EXERCISE BRIEF
Every line below must be reproduced exactly; no pictures are to be included.

DATA SHOWN
>>>>>

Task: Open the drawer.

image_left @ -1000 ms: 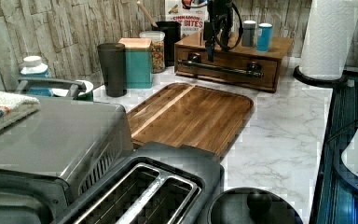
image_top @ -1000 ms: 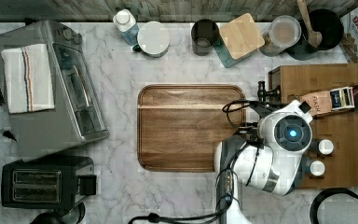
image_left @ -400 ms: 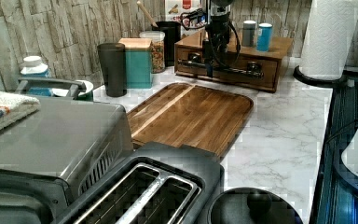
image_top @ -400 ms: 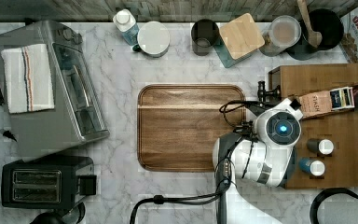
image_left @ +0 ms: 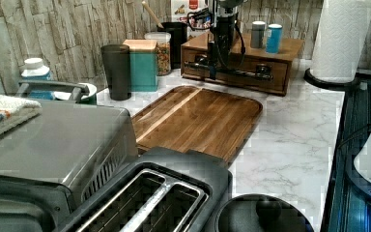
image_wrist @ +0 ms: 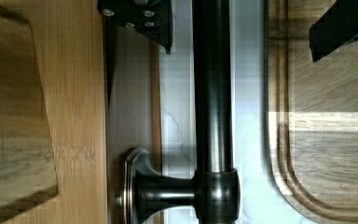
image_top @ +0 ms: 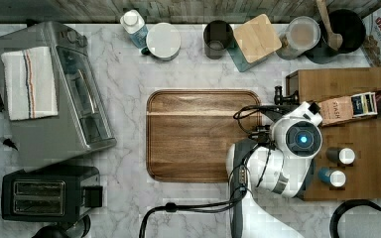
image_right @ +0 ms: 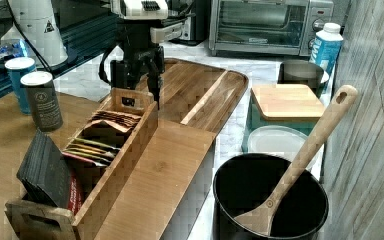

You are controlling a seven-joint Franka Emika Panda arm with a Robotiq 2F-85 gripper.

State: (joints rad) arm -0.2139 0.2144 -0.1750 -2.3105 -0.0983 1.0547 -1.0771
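Right, gripper (image_wrist: 242, 28) jaws wide, straddling drawer's (image_left: 236, 65) handle bar (image_wrist: 212, 93) w/o touching; one finger (image_wrist: 142, 18) by drawer front.

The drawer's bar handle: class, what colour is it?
Black, with a metallic sheen; the handle shows best in the wrist view.

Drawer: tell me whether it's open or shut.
Shut. The left view shows the drawer front flush with the cabinet; the open claw straddles its handle.

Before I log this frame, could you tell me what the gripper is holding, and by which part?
Nothing is held yet: the gripper is open, its fingers straddling the drawer handle without touching it.
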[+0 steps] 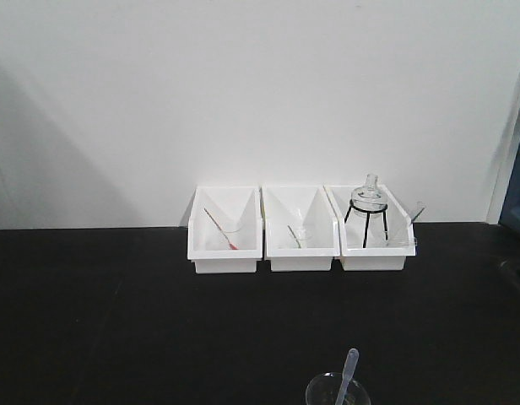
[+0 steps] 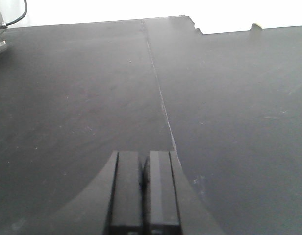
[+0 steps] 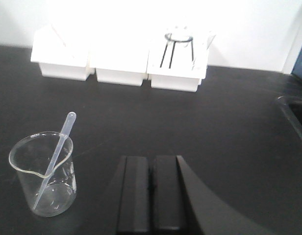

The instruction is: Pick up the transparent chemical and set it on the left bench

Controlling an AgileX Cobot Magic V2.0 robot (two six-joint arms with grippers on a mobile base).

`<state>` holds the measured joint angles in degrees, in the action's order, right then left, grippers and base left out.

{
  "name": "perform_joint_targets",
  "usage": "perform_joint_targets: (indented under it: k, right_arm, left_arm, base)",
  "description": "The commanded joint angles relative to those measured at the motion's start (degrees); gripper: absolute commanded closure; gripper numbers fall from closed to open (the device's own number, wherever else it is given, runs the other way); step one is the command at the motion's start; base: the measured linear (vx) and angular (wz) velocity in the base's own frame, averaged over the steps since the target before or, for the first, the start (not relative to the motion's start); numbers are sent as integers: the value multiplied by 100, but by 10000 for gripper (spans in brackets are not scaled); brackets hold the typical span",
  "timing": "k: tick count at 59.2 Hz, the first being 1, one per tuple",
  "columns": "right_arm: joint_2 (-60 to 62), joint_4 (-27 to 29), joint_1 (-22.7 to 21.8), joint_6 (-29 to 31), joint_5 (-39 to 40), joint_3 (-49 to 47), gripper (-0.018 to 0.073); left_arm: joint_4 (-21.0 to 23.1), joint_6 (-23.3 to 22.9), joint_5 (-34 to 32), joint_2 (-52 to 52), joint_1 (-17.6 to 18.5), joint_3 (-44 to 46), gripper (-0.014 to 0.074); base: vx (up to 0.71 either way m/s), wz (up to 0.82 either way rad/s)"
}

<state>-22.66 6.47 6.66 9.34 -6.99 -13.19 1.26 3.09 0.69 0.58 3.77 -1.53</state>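
The transparent chemical (image 3: 44,176) is a small clear glass beaker with a translucent dropper pipette leaning out of it. It stands upright on the left bench (image 3: 156,122), a matte black worktop below a white wall. In the front view its rim and pipette (image 1: 338,388) show at the bottom edge. My right gripper (image 3: 151,159) is shut and empty, to the right of the beaker and apart from it. Over bare black worktop (image 2: 92,98) my left gripper (image 2: 143,154) is shut with nothing in it.
Three white bins (image 1: 298,229) stand in a row against the wall; the right one holds a clear round flask on a black tripod (image 1: 367,207). A sink edge (image 3: 294,115) lies at the right. A seam (image 2: 158,88) runs along the worktop.
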Motion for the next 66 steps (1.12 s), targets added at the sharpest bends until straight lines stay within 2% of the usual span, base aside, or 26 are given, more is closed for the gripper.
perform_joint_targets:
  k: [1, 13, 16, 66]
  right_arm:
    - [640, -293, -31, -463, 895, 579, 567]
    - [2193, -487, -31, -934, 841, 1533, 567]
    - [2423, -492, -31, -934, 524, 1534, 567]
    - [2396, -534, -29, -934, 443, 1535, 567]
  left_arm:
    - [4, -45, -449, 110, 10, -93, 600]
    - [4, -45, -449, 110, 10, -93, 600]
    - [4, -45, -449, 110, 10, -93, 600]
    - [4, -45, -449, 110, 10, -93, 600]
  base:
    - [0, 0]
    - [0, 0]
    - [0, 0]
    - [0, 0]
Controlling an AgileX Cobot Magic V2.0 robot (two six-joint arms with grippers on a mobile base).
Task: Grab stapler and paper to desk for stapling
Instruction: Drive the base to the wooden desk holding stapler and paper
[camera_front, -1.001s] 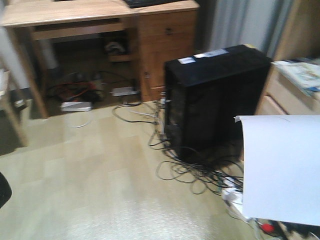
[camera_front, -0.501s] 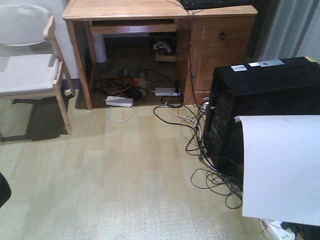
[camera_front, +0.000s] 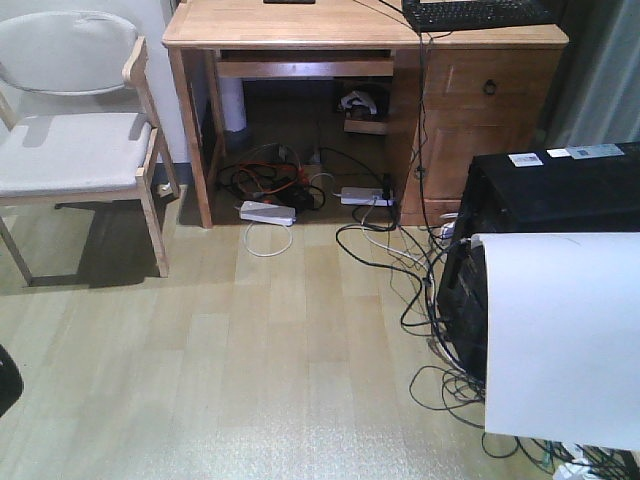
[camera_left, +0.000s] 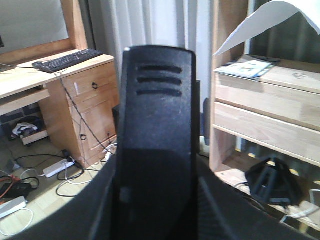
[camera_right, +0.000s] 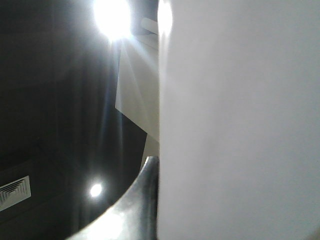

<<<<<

EXPECTED OUTPUT
Task: Open the drawer.

image_left @ -1000 ms: 
image_top @ -1000 ms: 
image_left @ -400 ms: 
image_top @ -400 ms: 
image_left @ +0 ms: 
image_wrist @ +0 ms: 
image_top @ +0 ms: 
image_right @ +0 ms: 

You are controlling a seven-joint Franka Emika Panda arm with a Robotiq 2F-85 gripper.

State: (joints rad) arm -0.2139 0.2144 -0.1750 -2.3105 -0.0983 1.0547 -1.0771
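Right, gripper (image_wrist: 242, 28) jaws wide, straddling drawer's (image_left: 236, 65) handle bar (image_wrist: 212, 93) w/o touching; one finger (image_wrist: 142, 18) by drawer front.

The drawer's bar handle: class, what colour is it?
Black, with a metallic sheen; the handle shows best in the wrist view.

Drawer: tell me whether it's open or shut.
Shut. The left view shows the drawer front flush with the cabinet; the open claw straddles its handle.

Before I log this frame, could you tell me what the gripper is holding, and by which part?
Nothing is held yet: the gripper is open, its fingers straddling the drawer handle without touching it.
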[+0 steps] 
[+0 steps] 
[+0 steps] 

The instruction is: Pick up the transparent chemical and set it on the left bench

Controlling an AgileX Cobot Magic V2.0 robot (two six-joint arms with grippers on a mobile base).

`<state>` holds the measured joint angles in degrees, in the action's order, right then left, grippers and base left out.

{
  "name": "perform_joint_targets",
  "usage": "perform_joint_targets: (indented under it: k, right_arm, left_arm, base)",
  "description": "The commanded joint angles relative to those measured at the motion's start (degrees); gripper: absolute commanded closure; gripper numbers fall from closed to open (the device's own number, wherever else it is given, runs the other way); step one is the command at the motion's start; base: the measured linear (vx) and angular (wz) velocity in the base's own frame, averaged over the steps since the target before or, for the first, the start (not relative to the motion's start); numbers are sent as integers: the value multiplied by 100, but by 10000 for gripper (spans in brackets are not scaled); brackets hold the typical span",
  "timing": "k: tick count at 59.2 Hz, the first being 1, one per tuple",
  "columns": "right_arm: joint_2 (-60 to 62), joint_4 (-27 to 29), joint_1 (-22.7 to 21.8), joint_6 (-29 to 31), joint_5 (-39 to 40), joint_3 (-49 to 47), gripper (-0.018 to 0.073); left_arm: joint_4 (-21.0 to 23.1), joint_6 (-23.3 to 22.9), joint_5 (-34 to 32), joint_2 (-52 to 52), joint_1 (-17.6 to 18.5), joint_3 (-44 to 46), gripper (-0.014 to 0.074); base: vx (up to 0.71 either way m/s), wz (up to 0.82 either way rad/s)"
}

<state>-22.66 6.47 6.66 9.34 -6.99 -13.19 1.26 3.09 0.69 0.58 3.77 -1.53</state>
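The transparent chemical (image 3: 44,176) is a small clear glass beaker with a translucent dropper pipette leaning out of it. It stands upright on the left bench (image 3: 156,122), a matte black worktop below a white wall. In the front view its rim and pipette (image 1: 338,388) show at the bottom edge. My right gripper (image 3: 151,159) is shut and empty, to the right of the beaker and apart from it. Over bare black worktop (image 2: 92,98) my left gripper (image 2: 143,154) is shut with nothing in it.
Three white bins (image 1: 298,229) stand in a row against the wall; the right one holds a clear round flask on a black tripod (image 1: 367,207). A sink edge (image 3: 294,115) lies at the right. A seam (image 2: 158,88) runs along the worktop.
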Motion for the next 66 steps (1.12 s), targets added at the sharpest bends until straight lines stay within 2% of the usual span, base aside, or 26 are given, more is closed for the gripper.
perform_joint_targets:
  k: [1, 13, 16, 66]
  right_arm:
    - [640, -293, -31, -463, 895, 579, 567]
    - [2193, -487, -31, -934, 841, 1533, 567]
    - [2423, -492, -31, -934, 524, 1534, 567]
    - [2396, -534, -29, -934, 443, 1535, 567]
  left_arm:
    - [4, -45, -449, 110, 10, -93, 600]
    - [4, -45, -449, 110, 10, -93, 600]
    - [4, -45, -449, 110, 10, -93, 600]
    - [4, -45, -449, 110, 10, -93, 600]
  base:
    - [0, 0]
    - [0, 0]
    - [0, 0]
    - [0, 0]
Controlling an AgileX Cobot Magic V2.0 robot (two six-joint arms with grippers on a mobile base).
Task: Grab stapler and paper to desk for stapling
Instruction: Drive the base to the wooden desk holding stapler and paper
[camera_front, -1.001s] 
[camera_front, -0.501s] 
[camera_front, +0.000s] 
[camera_left, +0.000s] 
[camera_right, +0.000s] 

Now the answer is complete.